Tue May 14, 2013, 08:31 AM
May 2013

I'm sorry, dude. I've seen you around a lot and you normally post some pretty great stuff. But this particular TIME article just reeks....badly. There's a few real bad apples in every generation, yes, always have but there isn't much real difference between them in terms of numbers as far as that goes. And about this whole narcissism thing? It's nothing new, either! It's just been recognized more in recent years, that's all.

I went a little easy on you since I like you, but I'd wish you'd realize that this stuff isn't healthy, and neither is the opposite(younger generations attacing the older), either.

And, also, here's a good rebuttal to Stein's baloney (than you, Elspeth Reeve!):

http://www.theatlanticwire.com/national/2013/05/me-generation-time/65054/

Here's another one for you, btw:

http://www.guardian.co.uk/education/2009/mar/17/ephebiphobia-young-people-mosquito

 

graham4anything

(11,464 posts)
192. Maybe I should have said he is 100% correct in CERTAIN cases lol
Tue May 14, 2013, 09:13 AM
May 2013

I happen to personally (not on the board) situations this applies to and maybe I was focusing too much on them.
(not to insult New Jersey, but there is a different mentality in NJ as opposed to New York City
and this fits all my nephews who live in NJ and their friends, all of whom don't work have gone to school and live with the parents and my wife and I both read the article and it was so
correct. All of them are non-political, selfcentered and all of them are whiners.

SomethingFishy

(4,876 posts)
207. 100%... in certain cases...
Thu May 16, 2013, 04:15 PM
May 2013

Well then that's not 100% is it. 100% is ALL, EVERYTHING, EVERYONE. But hey I don't expect someone as "clever" as you to understand what 100% means.

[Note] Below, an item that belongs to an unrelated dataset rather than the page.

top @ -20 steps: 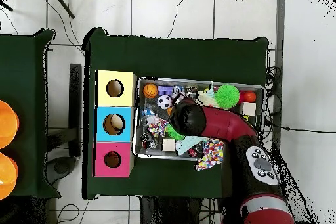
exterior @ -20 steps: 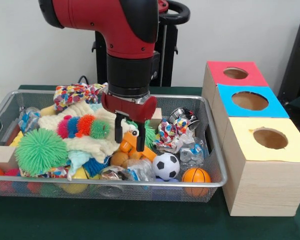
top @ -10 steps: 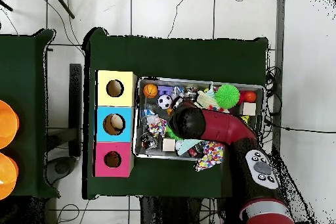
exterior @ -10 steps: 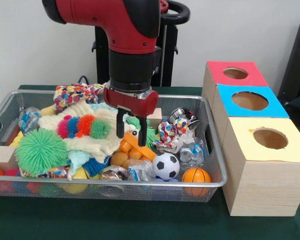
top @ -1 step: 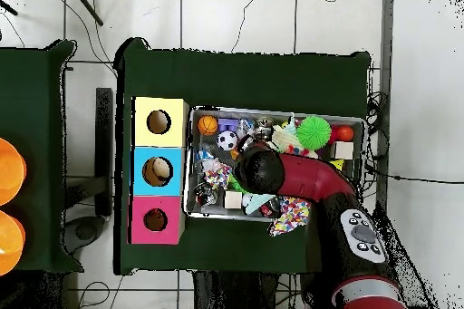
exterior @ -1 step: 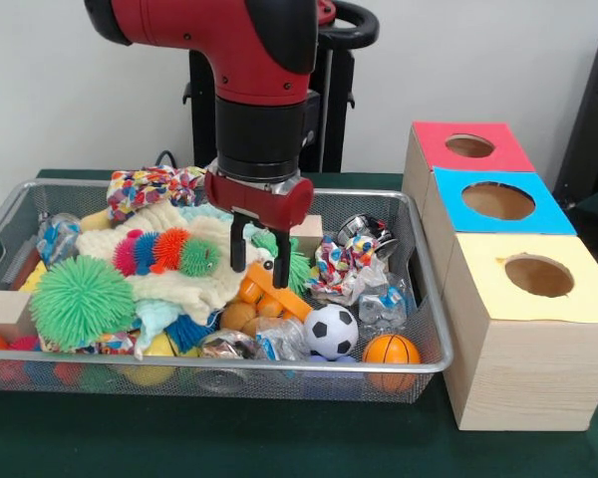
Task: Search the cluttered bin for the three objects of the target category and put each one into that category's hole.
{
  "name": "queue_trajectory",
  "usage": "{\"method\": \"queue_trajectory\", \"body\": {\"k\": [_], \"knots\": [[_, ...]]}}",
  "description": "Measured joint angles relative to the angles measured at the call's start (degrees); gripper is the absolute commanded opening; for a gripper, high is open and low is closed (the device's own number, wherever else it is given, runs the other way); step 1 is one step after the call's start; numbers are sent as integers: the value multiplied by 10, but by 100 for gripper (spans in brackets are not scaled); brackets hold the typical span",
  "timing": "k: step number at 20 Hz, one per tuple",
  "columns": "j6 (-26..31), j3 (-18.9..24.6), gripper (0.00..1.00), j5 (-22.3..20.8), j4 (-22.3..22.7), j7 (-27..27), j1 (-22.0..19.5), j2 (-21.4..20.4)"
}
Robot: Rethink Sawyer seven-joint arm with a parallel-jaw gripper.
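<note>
The wire bin [exterior @ -1 step: 424, 299] is heaped with toys. My gripper [exterior @ -1 step: 259, 259] hangs open over its middle, fingers pointing down, just above an orange plastic toy [exterior @ -1 step: 271, 295] and a green tuft; nothing is held between them. In front of it lie a soccer ball [exterior @ -1 step: 331, 331] and a small basketball [exterior @ -1 step: 391, 351]. A green spiky ball [exterior @ -1 step: 82, 299] and a striped spiky caterpillar [exterior @ -1 step: 167, 251] rest on a cream cloth [exterior @ -1 step: 184, 284] at the left. In the overhead view the arm [top @ -1 step: 299, 177] covers the gripper; the basketball [top @ -1 step: 207, 125] and soccer ball [top @ -1 step: 227, 140] show.
Three wooden boxes with round holes stand beside the bin: red top [exterior @ -1 step: 468, 147], blue top [exterior @ -1 step: 498, 202], yellow top [exterior @ -1 step: 538, 277]. Crumpled wrappers [exterior @ -1 step: 344, 261] and wooden blocks [exterior @ -1 step: 5, 311] lie in the bin. A patterned cloth [top @ -1 step: 290, 215] hangs over its rim.
The gripper has lifted a little and drawn back from the orange toy, still open and holding nothing. The toys have not shifted.
</note>
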Motion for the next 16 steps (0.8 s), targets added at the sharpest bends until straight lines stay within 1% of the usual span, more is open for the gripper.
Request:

Joel Stein, What a source for an article like this. Here's a writer who can't really develop an audience so they bounce him around from Time to Playboy to Entertainment Weekly and any other Time/Warner rag that has space open for a writer who knows about nothing but the small pop culture bubble he lives in.
Then you take his.. delusional rantings, and post them on DU with a claim that you know for sure he is 100% correct.

Two peas in a pod.


LeftishBrit

(41,453 posts)
204. This sort of generational warfare is just one more form of 'divide and rule'
Tue May 14, 2013, 05:52 PM
May 2013

And many 'millennials' are still living with their parents, not because they are lazy or entitled, but because the economic mess means they can't afford their own home.

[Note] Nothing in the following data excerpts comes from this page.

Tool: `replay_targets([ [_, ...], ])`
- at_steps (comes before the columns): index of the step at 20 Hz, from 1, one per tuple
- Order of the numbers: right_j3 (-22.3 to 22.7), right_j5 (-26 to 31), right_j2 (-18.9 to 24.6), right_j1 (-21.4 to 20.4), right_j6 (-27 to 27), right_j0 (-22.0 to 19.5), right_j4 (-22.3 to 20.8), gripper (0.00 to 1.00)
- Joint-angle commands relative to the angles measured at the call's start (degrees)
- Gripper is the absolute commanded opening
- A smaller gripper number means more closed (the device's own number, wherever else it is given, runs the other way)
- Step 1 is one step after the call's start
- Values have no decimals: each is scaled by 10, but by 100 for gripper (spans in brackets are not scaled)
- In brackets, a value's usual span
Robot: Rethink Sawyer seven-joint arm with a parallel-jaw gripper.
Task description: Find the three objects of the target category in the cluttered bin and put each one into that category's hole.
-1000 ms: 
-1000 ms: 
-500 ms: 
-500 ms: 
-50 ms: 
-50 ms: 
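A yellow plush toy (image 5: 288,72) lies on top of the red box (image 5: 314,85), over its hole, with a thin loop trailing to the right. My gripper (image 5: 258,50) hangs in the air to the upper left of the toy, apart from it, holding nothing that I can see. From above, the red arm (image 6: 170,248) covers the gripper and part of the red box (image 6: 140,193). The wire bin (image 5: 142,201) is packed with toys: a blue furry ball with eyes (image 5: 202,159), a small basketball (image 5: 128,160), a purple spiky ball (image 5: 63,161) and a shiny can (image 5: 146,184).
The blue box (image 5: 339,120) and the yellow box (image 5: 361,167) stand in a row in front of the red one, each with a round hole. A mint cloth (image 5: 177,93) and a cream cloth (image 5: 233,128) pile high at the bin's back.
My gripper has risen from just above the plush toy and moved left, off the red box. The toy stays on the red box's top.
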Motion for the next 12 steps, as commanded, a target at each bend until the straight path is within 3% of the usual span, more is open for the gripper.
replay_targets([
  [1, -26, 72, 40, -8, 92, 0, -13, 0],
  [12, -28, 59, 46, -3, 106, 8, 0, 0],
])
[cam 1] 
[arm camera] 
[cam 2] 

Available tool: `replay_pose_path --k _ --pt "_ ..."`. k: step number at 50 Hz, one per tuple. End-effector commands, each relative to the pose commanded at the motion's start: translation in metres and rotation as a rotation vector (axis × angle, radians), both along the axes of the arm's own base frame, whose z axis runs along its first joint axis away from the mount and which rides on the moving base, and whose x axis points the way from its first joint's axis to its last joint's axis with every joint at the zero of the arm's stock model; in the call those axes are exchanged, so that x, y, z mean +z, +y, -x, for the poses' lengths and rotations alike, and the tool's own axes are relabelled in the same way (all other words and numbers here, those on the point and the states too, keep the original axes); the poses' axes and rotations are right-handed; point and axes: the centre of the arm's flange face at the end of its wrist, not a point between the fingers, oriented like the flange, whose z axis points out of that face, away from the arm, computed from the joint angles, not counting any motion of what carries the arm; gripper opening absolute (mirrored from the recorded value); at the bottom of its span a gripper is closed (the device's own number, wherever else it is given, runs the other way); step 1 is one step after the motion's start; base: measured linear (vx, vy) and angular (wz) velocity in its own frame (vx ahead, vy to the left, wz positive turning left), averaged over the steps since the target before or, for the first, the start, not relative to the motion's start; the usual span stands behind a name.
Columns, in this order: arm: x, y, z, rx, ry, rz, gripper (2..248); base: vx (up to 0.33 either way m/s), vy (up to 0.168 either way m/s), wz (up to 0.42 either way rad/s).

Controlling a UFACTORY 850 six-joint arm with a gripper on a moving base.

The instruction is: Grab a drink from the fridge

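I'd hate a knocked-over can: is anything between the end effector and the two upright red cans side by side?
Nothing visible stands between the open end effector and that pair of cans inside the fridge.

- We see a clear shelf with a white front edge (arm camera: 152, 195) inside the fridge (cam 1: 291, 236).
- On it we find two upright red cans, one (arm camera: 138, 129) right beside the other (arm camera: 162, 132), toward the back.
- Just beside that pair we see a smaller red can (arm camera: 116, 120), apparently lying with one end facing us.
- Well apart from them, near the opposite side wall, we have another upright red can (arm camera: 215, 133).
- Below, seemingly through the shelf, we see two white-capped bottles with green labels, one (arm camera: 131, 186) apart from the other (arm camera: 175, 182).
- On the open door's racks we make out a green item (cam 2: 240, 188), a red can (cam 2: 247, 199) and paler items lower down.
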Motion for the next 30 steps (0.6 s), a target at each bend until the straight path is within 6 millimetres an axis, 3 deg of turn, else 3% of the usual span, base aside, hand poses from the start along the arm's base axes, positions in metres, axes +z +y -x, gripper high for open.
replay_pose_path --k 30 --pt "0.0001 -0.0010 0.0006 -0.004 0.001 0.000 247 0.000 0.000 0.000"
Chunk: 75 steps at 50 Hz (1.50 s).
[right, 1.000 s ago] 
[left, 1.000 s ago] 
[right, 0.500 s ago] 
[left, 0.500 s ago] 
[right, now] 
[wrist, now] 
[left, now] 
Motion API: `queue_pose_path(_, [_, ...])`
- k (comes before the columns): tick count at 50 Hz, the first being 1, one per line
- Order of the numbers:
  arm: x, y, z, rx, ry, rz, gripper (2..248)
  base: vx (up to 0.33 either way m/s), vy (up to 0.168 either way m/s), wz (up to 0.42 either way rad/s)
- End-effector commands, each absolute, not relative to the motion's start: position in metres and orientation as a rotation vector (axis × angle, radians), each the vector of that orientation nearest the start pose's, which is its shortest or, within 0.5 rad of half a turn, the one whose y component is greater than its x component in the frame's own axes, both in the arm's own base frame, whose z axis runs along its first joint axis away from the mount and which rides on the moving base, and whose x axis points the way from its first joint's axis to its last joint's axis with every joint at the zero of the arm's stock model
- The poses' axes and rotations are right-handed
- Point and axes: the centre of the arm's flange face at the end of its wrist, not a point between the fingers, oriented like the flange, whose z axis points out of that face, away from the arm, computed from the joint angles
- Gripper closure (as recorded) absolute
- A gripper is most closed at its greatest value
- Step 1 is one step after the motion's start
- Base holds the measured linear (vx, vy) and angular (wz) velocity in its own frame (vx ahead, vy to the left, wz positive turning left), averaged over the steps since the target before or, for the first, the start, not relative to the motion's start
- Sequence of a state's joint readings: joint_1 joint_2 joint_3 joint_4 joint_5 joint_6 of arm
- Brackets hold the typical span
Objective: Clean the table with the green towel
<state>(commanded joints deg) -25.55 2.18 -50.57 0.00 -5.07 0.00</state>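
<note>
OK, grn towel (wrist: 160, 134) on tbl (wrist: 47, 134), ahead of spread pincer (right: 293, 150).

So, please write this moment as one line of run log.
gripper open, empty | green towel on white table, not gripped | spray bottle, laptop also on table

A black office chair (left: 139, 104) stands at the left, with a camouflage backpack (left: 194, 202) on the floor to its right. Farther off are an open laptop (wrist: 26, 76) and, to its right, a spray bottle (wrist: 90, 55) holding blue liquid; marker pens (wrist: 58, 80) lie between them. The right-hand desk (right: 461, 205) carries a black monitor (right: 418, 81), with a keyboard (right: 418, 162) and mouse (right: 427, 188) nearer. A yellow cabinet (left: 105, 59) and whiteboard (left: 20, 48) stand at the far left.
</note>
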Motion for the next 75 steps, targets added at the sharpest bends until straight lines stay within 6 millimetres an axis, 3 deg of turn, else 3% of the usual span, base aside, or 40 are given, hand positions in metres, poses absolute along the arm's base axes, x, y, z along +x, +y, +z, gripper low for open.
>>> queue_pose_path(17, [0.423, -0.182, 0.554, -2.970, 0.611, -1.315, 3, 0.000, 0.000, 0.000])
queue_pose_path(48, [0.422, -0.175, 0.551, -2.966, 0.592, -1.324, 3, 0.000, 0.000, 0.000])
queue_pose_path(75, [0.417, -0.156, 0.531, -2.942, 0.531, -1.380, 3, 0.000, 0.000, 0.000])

I am certainly no 'millennial' but I think would count as a late Boomer (the British don't have this preoccupation with labelling the generations, and a good thing too IMO!). But I think this article is ridiculous. It is nowadays fortunately unacceptable in most liberal circles to pass sweeping negative judgements on nationalities; and I think that broadbrushing groups according to when they were born is no better than broadbrushing groups according to where they were born.